> [WORK TO COMPLETE] Every line in the records below between the one holding "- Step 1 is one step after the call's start" and the one holding "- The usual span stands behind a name", inclusive, is to be set down exactly; all other lines are to be left out.

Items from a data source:
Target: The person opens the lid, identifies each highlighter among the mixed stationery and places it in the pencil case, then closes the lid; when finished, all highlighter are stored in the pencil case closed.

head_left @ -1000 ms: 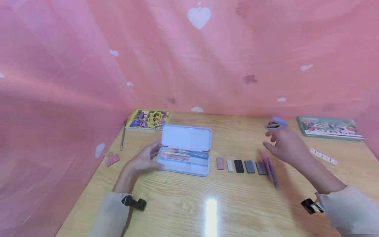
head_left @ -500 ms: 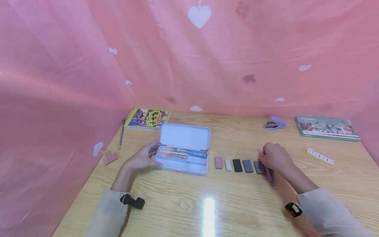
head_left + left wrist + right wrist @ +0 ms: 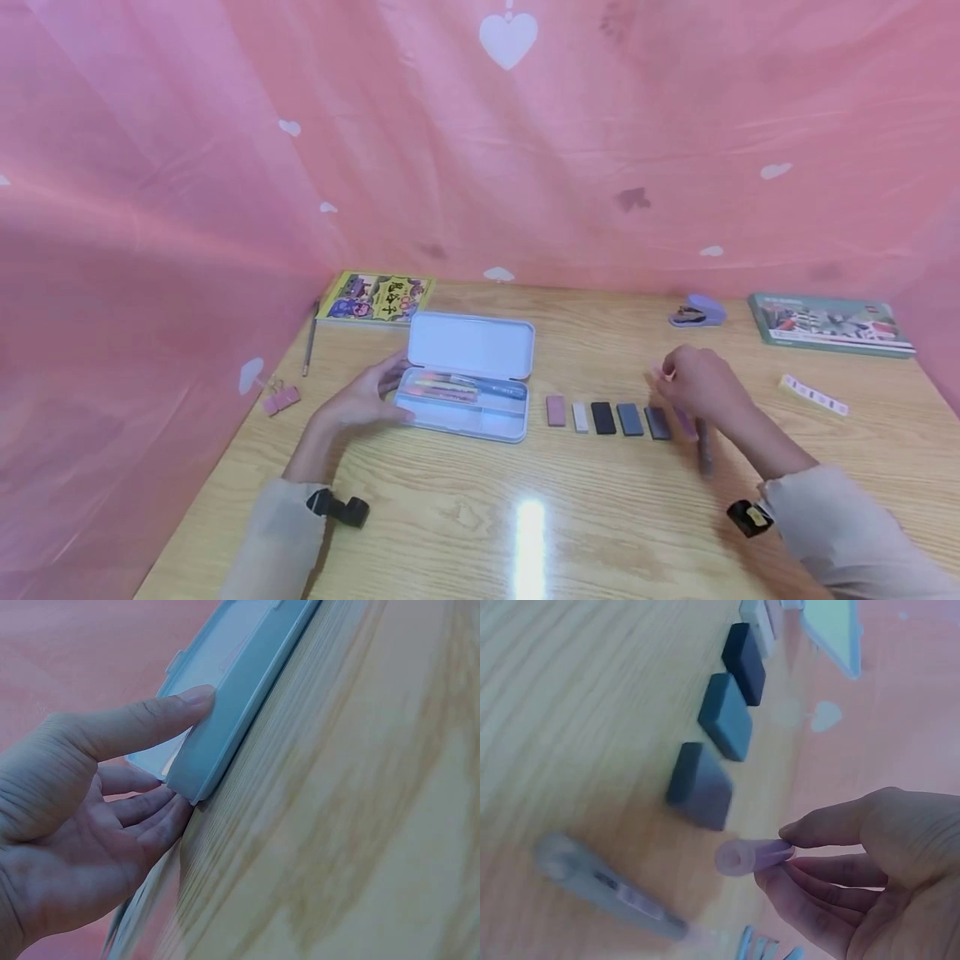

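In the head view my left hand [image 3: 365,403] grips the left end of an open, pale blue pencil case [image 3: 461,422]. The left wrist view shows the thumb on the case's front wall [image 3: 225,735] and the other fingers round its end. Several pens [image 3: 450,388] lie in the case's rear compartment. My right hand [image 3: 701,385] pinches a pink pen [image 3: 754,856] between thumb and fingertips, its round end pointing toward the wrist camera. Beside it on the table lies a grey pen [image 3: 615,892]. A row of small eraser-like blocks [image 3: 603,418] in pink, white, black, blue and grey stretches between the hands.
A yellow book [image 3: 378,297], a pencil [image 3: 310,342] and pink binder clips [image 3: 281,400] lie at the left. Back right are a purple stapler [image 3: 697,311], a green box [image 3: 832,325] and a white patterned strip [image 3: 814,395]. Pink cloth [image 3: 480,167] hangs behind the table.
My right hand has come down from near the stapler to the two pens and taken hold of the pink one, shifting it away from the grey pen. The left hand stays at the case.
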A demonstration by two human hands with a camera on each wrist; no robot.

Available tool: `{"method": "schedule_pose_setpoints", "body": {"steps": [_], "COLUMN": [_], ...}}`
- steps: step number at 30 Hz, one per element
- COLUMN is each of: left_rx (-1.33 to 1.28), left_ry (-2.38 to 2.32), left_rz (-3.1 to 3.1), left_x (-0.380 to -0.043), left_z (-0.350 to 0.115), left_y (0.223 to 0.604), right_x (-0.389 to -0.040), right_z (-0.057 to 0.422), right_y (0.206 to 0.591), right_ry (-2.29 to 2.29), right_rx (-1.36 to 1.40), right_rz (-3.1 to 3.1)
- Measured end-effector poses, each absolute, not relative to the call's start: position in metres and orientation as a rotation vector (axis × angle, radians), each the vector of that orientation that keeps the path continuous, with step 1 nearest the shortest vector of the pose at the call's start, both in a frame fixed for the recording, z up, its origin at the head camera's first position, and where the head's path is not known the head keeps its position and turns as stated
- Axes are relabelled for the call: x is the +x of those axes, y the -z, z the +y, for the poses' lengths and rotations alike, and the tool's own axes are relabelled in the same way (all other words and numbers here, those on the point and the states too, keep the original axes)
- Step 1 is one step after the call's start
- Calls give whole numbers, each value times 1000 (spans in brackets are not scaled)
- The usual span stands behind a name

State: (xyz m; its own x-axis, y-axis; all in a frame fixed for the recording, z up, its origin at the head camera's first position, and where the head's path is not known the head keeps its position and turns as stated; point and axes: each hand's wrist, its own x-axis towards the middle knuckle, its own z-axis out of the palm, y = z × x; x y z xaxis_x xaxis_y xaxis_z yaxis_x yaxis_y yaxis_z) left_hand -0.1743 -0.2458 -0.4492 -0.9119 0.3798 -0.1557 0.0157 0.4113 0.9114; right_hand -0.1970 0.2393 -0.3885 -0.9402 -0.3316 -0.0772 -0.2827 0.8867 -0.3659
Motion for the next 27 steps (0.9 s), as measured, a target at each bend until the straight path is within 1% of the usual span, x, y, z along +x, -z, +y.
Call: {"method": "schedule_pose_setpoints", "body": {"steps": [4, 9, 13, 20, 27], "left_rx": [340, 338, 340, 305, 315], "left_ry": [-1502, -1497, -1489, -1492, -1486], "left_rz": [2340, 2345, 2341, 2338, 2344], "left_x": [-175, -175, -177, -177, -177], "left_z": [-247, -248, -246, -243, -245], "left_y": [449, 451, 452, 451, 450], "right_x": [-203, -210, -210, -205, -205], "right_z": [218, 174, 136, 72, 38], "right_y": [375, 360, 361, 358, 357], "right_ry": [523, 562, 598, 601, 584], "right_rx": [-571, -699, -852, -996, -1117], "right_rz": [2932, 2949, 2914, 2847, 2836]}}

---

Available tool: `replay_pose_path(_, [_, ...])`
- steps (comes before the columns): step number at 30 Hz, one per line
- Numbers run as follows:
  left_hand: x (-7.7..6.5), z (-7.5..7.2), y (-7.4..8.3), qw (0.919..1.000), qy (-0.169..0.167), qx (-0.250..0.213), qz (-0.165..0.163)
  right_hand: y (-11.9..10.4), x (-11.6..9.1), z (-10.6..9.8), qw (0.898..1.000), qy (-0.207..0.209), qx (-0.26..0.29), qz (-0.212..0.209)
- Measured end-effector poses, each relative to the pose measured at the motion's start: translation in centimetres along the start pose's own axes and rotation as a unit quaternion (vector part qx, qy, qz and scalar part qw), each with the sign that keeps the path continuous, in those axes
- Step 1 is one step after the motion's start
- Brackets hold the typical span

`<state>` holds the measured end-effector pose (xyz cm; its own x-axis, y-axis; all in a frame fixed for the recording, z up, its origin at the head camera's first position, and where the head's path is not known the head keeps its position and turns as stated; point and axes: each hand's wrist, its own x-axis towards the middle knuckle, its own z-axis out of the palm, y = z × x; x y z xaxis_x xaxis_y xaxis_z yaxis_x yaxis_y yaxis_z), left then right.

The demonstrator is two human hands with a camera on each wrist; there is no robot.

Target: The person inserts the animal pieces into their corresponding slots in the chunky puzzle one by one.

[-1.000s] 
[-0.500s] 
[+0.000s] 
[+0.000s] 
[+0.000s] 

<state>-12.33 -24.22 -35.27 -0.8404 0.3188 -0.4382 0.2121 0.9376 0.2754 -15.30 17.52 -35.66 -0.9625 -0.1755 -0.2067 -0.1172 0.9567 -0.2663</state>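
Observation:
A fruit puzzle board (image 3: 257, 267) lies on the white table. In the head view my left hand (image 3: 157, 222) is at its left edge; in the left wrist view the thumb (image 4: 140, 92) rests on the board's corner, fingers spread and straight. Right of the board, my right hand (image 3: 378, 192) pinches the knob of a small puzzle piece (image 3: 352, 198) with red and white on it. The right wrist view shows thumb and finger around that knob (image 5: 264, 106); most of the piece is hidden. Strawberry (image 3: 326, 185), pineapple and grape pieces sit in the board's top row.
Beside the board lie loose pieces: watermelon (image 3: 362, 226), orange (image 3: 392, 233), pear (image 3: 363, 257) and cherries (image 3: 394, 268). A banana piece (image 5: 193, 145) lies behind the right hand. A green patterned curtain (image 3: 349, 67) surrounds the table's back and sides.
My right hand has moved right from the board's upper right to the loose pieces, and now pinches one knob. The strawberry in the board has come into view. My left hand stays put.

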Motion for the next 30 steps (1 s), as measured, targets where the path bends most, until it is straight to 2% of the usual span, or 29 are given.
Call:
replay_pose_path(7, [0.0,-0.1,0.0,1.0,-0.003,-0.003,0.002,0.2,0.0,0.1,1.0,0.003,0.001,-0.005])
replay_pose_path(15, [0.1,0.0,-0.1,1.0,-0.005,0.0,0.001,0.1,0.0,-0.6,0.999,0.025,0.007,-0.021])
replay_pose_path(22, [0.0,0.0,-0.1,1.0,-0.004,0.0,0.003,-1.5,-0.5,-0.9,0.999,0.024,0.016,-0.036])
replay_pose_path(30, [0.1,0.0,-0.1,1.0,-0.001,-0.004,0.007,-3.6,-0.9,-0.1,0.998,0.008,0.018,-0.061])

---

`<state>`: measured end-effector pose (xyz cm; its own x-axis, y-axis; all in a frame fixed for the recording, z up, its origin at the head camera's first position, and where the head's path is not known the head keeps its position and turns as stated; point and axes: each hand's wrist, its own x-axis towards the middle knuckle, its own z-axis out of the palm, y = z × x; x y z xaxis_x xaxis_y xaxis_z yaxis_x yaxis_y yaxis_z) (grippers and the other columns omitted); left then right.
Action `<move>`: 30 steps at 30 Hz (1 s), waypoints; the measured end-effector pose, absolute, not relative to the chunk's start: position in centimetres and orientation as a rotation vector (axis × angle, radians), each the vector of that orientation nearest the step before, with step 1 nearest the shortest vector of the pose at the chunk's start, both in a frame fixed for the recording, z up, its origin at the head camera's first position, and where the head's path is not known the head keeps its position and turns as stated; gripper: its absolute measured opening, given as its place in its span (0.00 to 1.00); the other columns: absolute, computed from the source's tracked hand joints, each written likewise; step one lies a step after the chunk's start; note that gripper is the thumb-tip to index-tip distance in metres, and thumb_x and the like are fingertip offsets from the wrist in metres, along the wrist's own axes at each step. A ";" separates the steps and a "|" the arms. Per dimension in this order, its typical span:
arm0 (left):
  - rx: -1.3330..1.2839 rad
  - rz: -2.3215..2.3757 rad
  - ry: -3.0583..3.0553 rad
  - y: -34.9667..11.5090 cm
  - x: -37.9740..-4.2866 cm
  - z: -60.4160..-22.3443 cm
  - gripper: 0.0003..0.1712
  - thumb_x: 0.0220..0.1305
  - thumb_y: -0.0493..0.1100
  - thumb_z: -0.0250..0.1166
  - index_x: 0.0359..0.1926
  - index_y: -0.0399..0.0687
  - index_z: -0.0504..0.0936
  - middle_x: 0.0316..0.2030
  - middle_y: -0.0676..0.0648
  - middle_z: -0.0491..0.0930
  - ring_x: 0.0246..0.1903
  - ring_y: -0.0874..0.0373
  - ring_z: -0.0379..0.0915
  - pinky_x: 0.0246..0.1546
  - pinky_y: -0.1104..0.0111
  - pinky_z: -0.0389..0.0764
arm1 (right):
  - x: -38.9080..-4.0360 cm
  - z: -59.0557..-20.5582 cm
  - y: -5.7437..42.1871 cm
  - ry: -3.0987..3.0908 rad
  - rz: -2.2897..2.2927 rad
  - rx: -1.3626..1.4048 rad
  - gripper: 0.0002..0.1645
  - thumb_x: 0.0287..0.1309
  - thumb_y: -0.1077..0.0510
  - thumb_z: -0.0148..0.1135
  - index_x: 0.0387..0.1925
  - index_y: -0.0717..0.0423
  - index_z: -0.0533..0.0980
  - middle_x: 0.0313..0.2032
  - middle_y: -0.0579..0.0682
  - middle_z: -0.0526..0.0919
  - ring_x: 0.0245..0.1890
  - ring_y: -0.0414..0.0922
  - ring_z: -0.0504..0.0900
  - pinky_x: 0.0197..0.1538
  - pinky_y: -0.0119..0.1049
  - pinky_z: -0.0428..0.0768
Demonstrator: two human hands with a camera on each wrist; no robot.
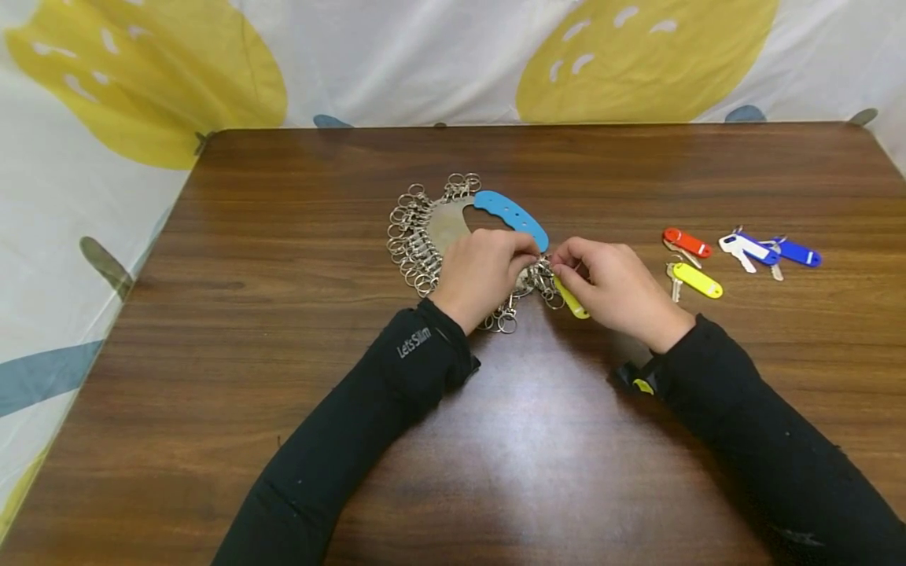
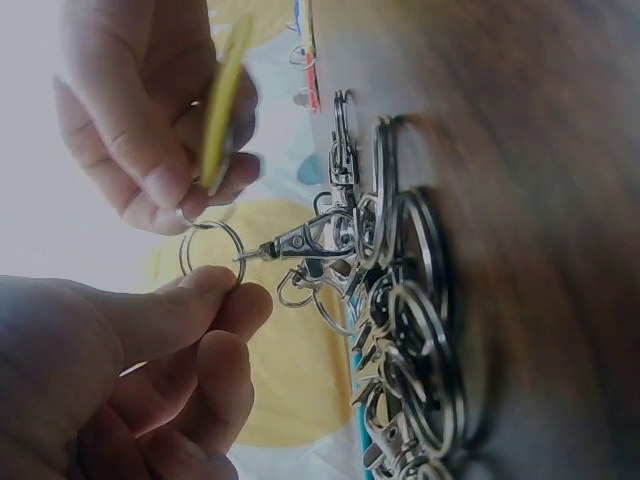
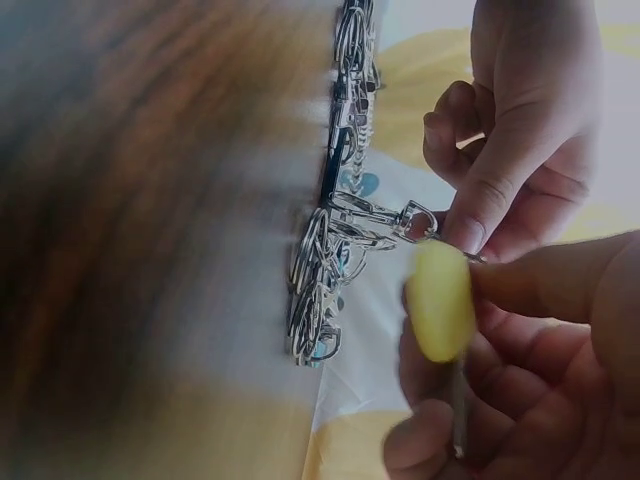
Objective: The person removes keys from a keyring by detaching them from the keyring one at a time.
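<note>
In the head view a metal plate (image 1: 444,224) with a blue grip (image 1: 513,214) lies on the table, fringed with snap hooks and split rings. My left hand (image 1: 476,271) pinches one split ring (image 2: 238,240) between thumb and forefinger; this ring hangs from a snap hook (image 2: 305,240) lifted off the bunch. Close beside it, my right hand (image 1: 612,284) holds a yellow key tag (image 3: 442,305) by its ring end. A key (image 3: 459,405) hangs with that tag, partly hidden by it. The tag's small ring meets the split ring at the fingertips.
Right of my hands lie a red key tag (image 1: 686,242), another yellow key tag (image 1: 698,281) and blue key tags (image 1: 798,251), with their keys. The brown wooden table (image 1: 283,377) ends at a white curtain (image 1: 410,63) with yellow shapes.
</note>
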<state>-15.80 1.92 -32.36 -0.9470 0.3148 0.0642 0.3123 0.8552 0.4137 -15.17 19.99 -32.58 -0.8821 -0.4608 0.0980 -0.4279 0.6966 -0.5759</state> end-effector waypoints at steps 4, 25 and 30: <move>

> [EXERCISE OUTPUT]
- Step 1 is one step after the call's start
- Calls give whole numbers, each value times 1000 (spans in brackets are not scaled)
- The usual span stands behind a name

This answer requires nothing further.